I am trying to run your code on a fresh install of Ubuntu 20.04 with Python 3.9.5, and CUDA 11.6 / cuDNN 8.3.2, but when executing main.py the following cuDNN error results:
$ python main.py
2022-01-21 16:02:17,793 INFO services.py:1272 -- View the Ray dashboard at http://127.0.0.1:8265
(pid=36888) A.L.E: Arcade Learning Environment (version +978d2ce)
(pid=36888) [Powered by Stella]
(pid=36874) A.L.E: Arcade Learning Environment (version +978d2ce)
(pid=36874) [Powered by Stella]
(pid=36881) A.L.E: Arcade Learning Environment (version +978d2ce)
(pid=36881) [Powered by Stella]
(pid=36885) A.L.E: Arcade Learning Environment (version +978d2ce)
(pid=36885) [Powered by Stella]
(pid=36882) A.L.E: Arcade Learning Environment (version +978d2ce)
(pid=36882) [Powered by Stella]
(pid=36875) A.L.E: Arcade Learning Environment (version +978d2ce)
(pid=36875) [Powered by Stella]
====================================================================================================
Traceback (most recent call last):
File "/home/nate/Desktop/Atom/agent57_pytorch/main.py", line 267, in <module>
main(parser.parse_args())
File "/home/nate/Desktop/Atom/agent57_pytorch/main.py", line 144, in main
in_q_weight, ex_q_weight, embed_weight, trained_lifelong_weight, indices, priorities, in_q_loss, ex_q_loss, embed_loss, lifelong_loss = ray.get(finished_learner[0])
File "/home/nate/miniconda3/lib/python3.9/site-packages/ray/_private/client_mode_hook.py", line 62, in wrapper
return func(*args, **kwargs)
File "/home/nate/miniconda3/lib/python3.9/site-packages/ray/worker.py", line 1495, in get
raise value.as_instanceof_cause()
ray.exceptions.RayTaskError(RuntimeError): ray::Learner.update_network() (pid=36888, ip=192.168.137.71)
File "python/ray/_raylet.pyx", line 501, in ray._raylet.execute_task
File "python/ray/_raylet.pyx", line 451, in ray._raylet.execute_task.function_executor
File "/home/nate/miniconda3/lib/python3.9/site-packages/ray/_private/function_manager.py", line 563, in actor_method_executor
return method(__ray_actor, *args, **kwargs)
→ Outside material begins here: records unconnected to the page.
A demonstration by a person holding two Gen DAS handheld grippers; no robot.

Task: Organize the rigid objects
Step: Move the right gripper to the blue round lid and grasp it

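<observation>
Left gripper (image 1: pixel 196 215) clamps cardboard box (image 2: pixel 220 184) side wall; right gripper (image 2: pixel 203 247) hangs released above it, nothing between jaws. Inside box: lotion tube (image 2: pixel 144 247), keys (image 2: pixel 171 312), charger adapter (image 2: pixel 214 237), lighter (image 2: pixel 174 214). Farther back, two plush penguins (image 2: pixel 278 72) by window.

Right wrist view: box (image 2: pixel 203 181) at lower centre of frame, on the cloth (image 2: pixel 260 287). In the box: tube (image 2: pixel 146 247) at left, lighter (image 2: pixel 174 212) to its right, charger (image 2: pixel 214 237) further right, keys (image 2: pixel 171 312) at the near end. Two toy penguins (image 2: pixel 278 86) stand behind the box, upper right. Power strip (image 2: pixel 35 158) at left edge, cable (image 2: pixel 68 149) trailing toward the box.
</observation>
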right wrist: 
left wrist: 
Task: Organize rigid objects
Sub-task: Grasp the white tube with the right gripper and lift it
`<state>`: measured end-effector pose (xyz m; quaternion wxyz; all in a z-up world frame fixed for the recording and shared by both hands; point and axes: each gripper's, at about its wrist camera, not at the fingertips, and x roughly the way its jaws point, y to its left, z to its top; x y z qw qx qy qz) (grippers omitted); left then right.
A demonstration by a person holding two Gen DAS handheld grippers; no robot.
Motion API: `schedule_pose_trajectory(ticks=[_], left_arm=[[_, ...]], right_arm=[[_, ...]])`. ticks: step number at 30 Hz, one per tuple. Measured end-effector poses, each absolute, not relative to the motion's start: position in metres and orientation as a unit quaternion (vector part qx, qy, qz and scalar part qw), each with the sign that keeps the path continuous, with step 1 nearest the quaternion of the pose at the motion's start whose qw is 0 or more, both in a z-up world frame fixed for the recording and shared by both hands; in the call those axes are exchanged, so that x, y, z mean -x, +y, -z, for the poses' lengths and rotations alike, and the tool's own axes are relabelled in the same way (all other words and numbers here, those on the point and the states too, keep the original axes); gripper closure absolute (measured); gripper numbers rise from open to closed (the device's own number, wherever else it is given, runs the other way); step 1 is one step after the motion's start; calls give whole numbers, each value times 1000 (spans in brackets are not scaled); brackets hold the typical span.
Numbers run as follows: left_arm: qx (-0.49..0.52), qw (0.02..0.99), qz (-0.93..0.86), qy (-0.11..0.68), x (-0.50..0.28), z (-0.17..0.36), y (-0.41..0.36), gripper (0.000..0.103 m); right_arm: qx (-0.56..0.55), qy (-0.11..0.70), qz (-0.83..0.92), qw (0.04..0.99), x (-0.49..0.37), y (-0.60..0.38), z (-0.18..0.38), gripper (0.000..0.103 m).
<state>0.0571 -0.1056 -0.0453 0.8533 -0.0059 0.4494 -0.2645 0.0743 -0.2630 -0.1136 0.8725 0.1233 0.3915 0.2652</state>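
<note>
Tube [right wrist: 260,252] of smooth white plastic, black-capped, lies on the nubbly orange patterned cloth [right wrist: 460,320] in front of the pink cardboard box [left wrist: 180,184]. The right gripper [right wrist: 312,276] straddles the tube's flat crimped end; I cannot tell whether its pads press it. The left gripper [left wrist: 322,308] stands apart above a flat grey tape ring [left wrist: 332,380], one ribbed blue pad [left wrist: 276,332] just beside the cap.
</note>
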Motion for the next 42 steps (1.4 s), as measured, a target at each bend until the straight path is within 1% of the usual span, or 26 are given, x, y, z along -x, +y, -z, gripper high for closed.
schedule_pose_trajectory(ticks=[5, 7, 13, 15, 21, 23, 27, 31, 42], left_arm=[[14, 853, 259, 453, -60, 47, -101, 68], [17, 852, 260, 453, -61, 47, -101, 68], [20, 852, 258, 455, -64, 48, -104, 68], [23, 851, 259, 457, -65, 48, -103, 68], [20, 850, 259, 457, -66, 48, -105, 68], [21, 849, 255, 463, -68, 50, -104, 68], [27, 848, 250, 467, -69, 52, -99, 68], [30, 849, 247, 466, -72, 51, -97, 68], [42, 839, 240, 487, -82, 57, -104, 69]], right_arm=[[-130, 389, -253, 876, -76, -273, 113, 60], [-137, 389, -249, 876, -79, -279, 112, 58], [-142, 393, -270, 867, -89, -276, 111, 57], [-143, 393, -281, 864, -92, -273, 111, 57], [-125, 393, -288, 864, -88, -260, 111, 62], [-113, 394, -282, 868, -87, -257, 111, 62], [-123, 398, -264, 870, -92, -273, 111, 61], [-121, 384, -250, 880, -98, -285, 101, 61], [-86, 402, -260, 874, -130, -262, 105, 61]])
File "/home/nate/Desktop/Atom/agent57_pytorch/learner.py", line 262, in update_network
priorities, in_q_loss, ex_q_loss = self.qnet_update(weights, segments)
File "/home/nate/Desktop/Atom/agent57_pytorch/learner.py", line 308, in qnet_update
ex_target_qvalues = self.get_qvalues(self.ex_target_q_network, ex_h0, ex_c0)
File "/home/nate/Desktop/Atom/agent57_pytorch/learner.py", line 371, in get_qvalues
_, (h, c) = q_network(self.states[t],
File "/home/nate/miniconda3/lib/python3.9/site-packages/torch/nn/modules/module.py", line 1051, in _call_impl
return forward_call(*input, **kwargs)
File "/home/nate/Desktop/Atom/agent57_pytorch/model.py", line 99, in forward
x, states = self.lstm(x.unsqueeze(0), states)
File "/home/nate/miniconda3/lib/python3.9/site-packages/torch/nn/modules/module.py", line 1051, in _call_impl
return forward_call(*input, **kwargs)
File "/home/nate/miniconda3/lib/python3.9/site-packages/torch/nn/modules/rnn.py", line 679, in forward
result = _VF.lstm(input, hx, self._flat_weights, self.bias, self.num_layers,
RuntimeError: cuDNN error: CUDNN_STATUS_EXECUTION_FAILED
Have you encountered an error like this during development? Are you using an older version of CUDA / cuDNN? Please let me know if you have any suggestions.